Emit the data below verbatim, stripping out any pictures.
DATA BELOW below:
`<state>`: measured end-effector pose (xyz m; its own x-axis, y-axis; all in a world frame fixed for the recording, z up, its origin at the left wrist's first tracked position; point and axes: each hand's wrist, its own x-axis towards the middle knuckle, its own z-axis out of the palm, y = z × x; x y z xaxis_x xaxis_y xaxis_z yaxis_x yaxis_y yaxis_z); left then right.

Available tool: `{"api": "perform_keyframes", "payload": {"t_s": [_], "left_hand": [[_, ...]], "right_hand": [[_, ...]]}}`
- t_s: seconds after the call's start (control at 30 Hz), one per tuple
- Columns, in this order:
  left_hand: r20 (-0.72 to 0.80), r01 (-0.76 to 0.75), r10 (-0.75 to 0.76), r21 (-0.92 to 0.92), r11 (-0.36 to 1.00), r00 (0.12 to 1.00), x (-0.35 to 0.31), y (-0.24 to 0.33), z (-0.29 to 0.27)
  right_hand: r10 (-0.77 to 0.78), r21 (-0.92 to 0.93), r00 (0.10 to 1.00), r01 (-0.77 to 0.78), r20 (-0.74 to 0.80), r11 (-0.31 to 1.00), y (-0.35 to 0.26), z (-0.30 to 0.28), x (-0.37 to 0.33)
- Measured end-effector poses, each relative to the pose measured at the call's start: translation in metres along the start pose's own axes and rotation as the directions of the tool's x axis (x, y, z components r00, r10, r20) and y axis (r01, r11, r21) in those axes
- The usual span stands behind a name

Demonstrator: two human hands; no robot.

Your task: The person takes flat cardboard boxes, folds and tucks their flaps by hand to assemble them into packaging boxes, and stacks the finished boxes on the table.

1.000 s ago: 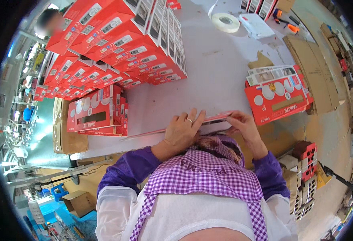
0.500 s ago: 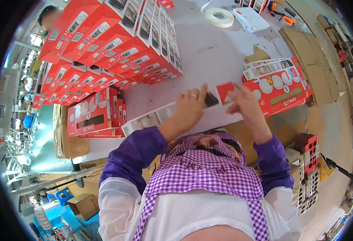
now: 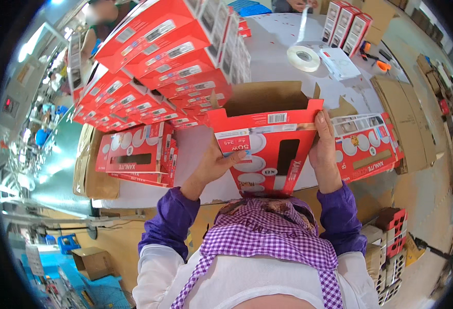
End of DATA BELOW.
▶ SOLUTION TO THE PROBLEM:
`<state>`: measured end-effector pose (xyz m; its own x-axis, y-axis; all in a world frame fixed for the recording, z up, its origin at the left wrist's first tracked position; point and axes: each hand's wrist, its own x-axis towards the middle knuckle, its own z-axis out of the palm, y = z × x; x y z xaxis_x xaxis_y xaxis_z yaxis_x yaxis_y yaxis_z); left then right.

Available tool: `{"api": "perform_keyframes", "payload": {"t_s": [_], "left_hand": [[_, ...]], "right_hand": [[_, ...]]}}`
- t_s: seconds after the call's start (control at 30 Hz), one per tuple
- Columns, in this order:
  left_hand: r20 (-0.72 to 0.80), r01 (-0.76 to 0.75), r10 (-0.75 to 0.76), r21 (-0.92 to 0.92), r11 (-0.36 to 1.00), r00 (0.12 to 1.00), x (-0.35 to 0.31), y (-0.24 to 0.33), z (-0.29 to 0.27)
  right_hand: r10 (-0.77 to 0.78), r21 (-0.92 to 0.93), r00 (0.10 to 1.00), r01 (-0.77 to 0.78), r20 (-0.74 to 0.80), r11 (-0.31 to 1.00), y (-0.35 to 0.26), z (-0.30 to 0.28), x (-0.37 to 0.33)
- Measured end-effector poses, each relative to the pose measured at the call's start: translation in metres along the start pose's own axes and rotation as the directions of the tool's x axis (x, y, z components r00, r10, r20) and y axis (r01, r11, r21) in those axes
- The usual span stands behind a name

Demonstrator: two human hands; no robot.

Your task: The person takes flat cardboard boxes, folds and tucks their flaps by hand to assemble them into packaging boxes, and stacks the finished boxes on the table.

1.000 s ago: 
0.500 s ago: 
now: 

That completes the answer, and no more is expected.